Over 1,000 Americans have already been killed in Iraq and over 12,000 Americans have been treated for illness, non-combat injury and combat injury (7,000) since March of 2002. That toll rises daily. And at least 10,000 Iraqi citizens have been killed so far and hundreds of thousands more wounded. There never were any WMDs but Bush was too antsy to wait and find that out the peaceful way. He didn't want to wait.
An action is judged by its results. Findings show that Saddam Hussein never was a member of al-Qaida. But he was a lynch pin in the stability of the Middle East. He kept his own warring factions at home, under one roof. Now he's gone, a sovereign nation is in shambles, and Osama bin Laden, the leader of al-Qaida, the man who did mastermind the 9-11 attack, is still free and planning more attacks.

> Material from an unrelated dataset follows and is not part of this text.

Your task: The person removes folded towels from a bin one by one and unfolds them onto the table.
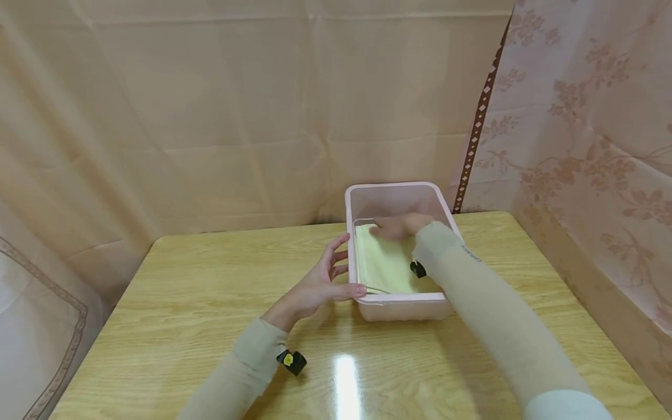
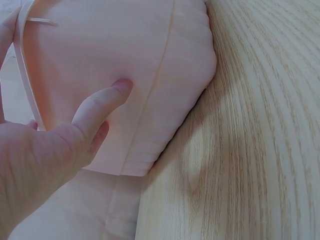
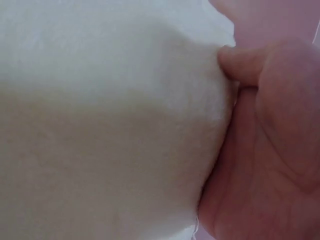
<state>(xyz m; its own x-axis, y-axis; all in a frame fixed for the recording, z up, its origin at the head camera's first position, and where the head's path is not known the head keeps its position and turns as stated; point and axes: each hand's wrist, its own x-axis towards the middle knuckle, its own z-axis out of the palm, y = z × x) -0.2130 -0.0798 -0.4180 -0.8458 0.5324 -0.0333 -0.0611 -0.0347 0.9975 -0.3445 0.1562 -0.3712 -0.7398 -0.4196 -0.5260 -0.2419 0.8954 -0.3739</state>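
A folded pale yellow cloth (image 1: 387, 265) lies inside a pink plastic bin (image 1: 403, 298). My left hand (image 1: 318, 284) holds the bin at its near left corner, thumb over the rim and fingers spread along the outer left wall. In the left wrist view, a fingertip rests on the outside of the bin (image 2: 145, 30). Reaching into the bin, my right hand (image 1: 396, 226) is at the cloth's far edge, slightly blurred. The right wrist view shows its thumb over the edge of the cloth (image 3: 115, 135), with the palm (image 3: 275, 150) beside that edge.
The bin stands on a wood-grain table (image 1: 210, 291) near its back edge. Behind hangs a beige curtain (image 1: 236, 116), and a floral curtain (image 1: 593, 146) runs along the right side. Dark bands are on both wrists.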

And Iraq now is a hot house for terrorists and the price of oil has never been higher. Just today al-Qaida released a new tape urging Muslim youth to "take the initiative like the United States and wage a preventive war". Bush should be flattered. Imitation is the highest compliment. But talk about sad? Here's what's really sad. Dead Iraqi children are now the poster children inspiring militants everywhere. What does Georgie do? He sticks in his thumb, pulls out a turd and says, "It's HAAAARD WORK."
Listen to the man himself. He says it best. It's vintage George. http://www.pleasurecaptains.com/favor/howsmall.html
I'm voting for Kerry. He's not just the other choice. He's the better choice.